Jeden Donnerstag werden auf der Homepage die neuen Übersterblichkeitsdaten für insgesamt 29 europäische Länder und Regionen veröffentlicht. Übersterblichkeit liegt vor, wenn deutlich mehr Menschen versterben als in einem bestimmten Zeitraum üblich. EuroMomo wertet dafür die von den Ländern bereitgestellten Daten nach einheitlicher Methodik aus. Für Deutschland kommen die Zahlen vom Robert Koch-Institut (RKI). Insgesamt werden in der wöchentlichen EuroMomo-Analyse jetzt Daten einer Gesamtbevölkerung von 420 Millionen Menschen aus Europa abgedeckt.
Grafik 1: Gepoolte wöchentliche Gesamtzahl der Todesfälle in den datenversorgenden EuroMomo-Partnerregionen aller Altersgruppen. Quelle: EuroMomo
In der gepoolten EuroMomo-Analyse (Grafik 1), die alle beobachteten Länder einschließt, werden Daten aus ganz Deutschland einbezogen. Darin lässt sich die wöchentliche Gesamtzahl der Todesfälle ablesen. Möglich ist es auch, sich ausschließlich die Zahl der Todesfälle in verschiedenen Altersgruppen anzeigen zu lassen.
Im Ländervergleich werden nur die Daten aus den subnationalen Regionen Berlin und Hessen einzeln mit ihren z-Scores angezeigt (Grafik 2). Mit diesem Wert lassen sich verschiedene Mortalitätsraten vergleichen. Je höher der z-Score, umso höher die Übersterblichkeit im Vergleich zum Durchschnitt.
Die Zahlen aus der EuroMomo-Datenbank zeigen: Seit Mitte März 2020 ist die Zahl der Todesfälle in vielen Ländern Europas gleichzeitig angestiegen. Zuvor konnte in keinem der beobachteten Ländern eine Übersterblichkeit erkannt werden. Das änderte sich jedoch in den folgenden Wochen.

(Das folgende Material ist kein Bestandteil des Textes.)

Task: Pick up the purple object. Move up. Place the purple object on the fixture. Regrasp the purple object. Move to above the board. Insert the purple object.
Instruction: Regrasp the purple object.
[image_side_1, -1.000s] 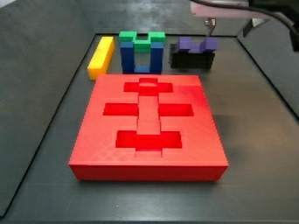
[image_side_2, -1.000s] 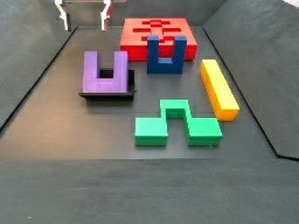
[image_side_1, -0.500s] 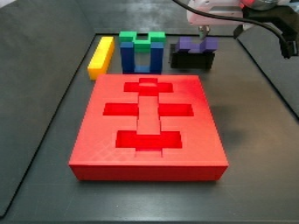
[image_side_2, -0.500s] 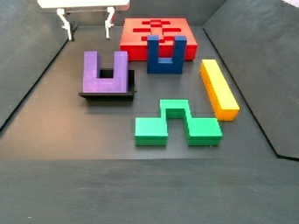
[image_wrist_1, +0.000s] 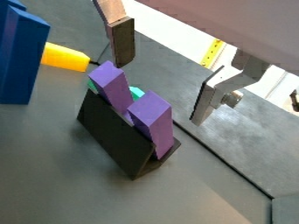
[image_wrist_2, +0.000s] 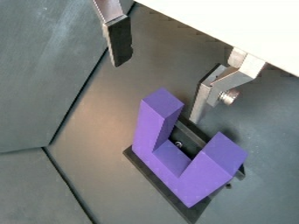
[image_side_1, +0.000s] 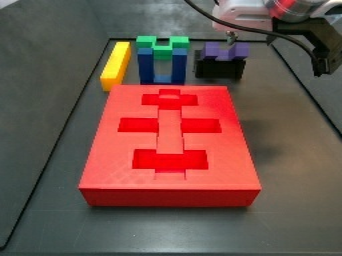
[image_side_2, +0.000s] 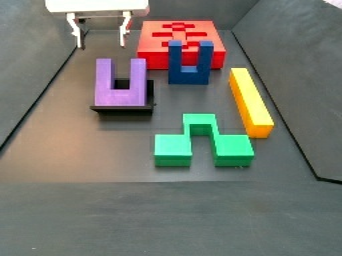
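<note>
End effector (image_wrist_2: 170, 61), fingers spread and empty, hovers above the purple object (image_wrist_2: 187, 156), which stands prongs-up on the fixture (image_wrist_1: 117, 136) near the surface's far edge, presumably parked there for regrasping before insertion into the board (image_side_1: 170, 140).

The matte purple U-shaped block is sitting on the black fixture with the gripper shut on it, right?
Not quite: the matte purple U-shaped block sits on the black fixture, but the gripper is open and clear of it, as both wrist views show.

Blue block (image_side_2: 190, 62), green block (image_side_2: 201, 141), yellow bar (image_side_2: 250, 100)
</note>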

Aus den Daten lässt sich erkennen, dass die Übersterblichkeit in den stark vom Coronavirus betroffenen Ländern die Peaks aus heftigen Grippewellen deutlich überschritten hat – wie z.B. in England, Frankreich, Belgien, Spanien und Italien, aber auch in Schweden und der Schweiz.
Aktuell flacht die Kurve ab: Nach einer Phase erheblicher Übersterblichkeit in vielen Ländern sind die Zahlen in der gepoolten EuroMomo-Analyse wieder auf ein normales Niveau zurückgekehrt. In einigen Ländern ist die Sterblichkeit jedoch immer noch zu hoch.

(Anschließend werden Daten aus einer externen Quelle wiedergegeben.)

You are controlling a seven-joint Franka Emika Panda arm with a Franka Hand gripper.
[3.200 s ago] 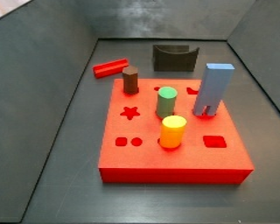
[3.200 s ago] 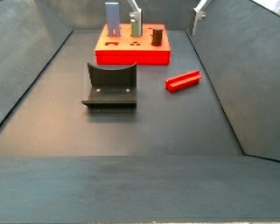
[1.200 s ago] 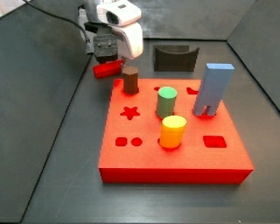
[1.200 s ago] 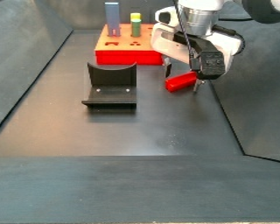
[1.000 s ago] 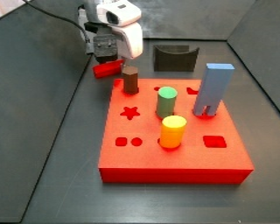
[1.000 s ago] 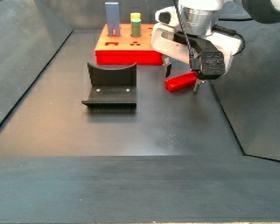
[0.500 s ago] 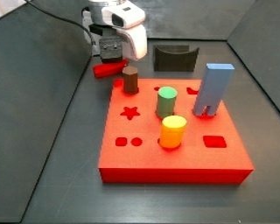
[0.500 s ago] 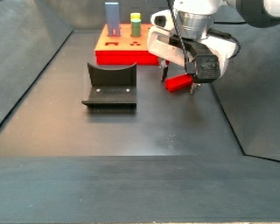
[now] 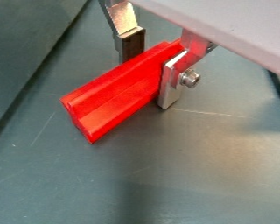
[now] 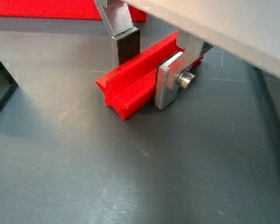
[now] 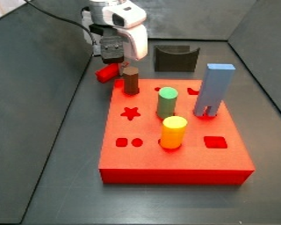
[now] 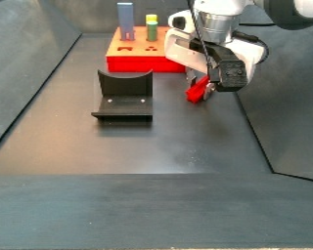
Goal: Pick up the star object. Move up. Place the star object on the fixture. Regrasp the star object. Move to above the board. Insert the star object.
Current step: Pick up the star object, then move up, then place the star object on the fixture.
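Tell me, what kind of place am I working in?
Probably a lab test cell: dark walled floor, red peg board, notched fixture. The claw grips the star object beside the board.

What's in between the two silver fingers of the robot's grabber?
The star object. In both wrist views the gripper has one finger on each side of this red peg; one side view shows it there too.

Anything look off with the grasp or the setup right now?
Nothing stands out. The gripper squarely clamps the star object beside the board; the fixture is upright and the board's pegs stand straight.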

Bei EuroMomo liegen derzeit erste Ergebnisse bis zur 14. Kalenderwoche dieses Jahres vor: Eine mäßige Übersterblichkeit („moderate excess“) wird für Estland angegeben. Für Deutschland wird eine niedrige Übersterblichkeit („low excess“) berichtet, gleiches gilt für Belgien, Griechenland und Italien.
Damit steigt in Deutschland die Zahl der COVID-19-Todesfälle aktuell wieder leicht an. Da die Grippesaison im Winter 2020/2021 äußerst mild verlief, waren die gesamten Sterbefallzahlen trotz der neu auftretenden COVID-19-Todesfälle ab Mitte Februar 2021 unter den Durchschnitt der Vorjahre gefallen. Insbesondere im März 2021 lagen sie deutlich darunter.
Anders sah es von Anfang Dezember 2020 bis Ende Januar 2021 aus: In diesem Zeitraum wird Deutschland bei EuroMOMO eine hohe oder sehr hohe Übersterblichkeit („high excess“ oder „very high excess“) zugeordnet.
Damals habe sowohl die Zahl der COVID-19-Todesfälle als auch die Differenz zum Durchschnitt bei der Gesamtzahl der Sterbefälle ihre bisher höchsten Stände erreicht, wie das Statistische Bundesamt berichtet.
Das Netzwerk schränkt die Aussagekraft aktueller Daten allerdings ein: Alle Statistiken von EuroMomo der letzten drei Wochen sollten erstmal mit Vorsicht interpretiert werden. Das liege vor allem daran, dass die Daten mit einer Verzögerung von wenigen Wochen erfasst werden, da die Todesfälle erst registriert und an das Netzwerk gemeldet werden müssen. Bei Nachmeldungen können sich die Werte dann nochmal verändern.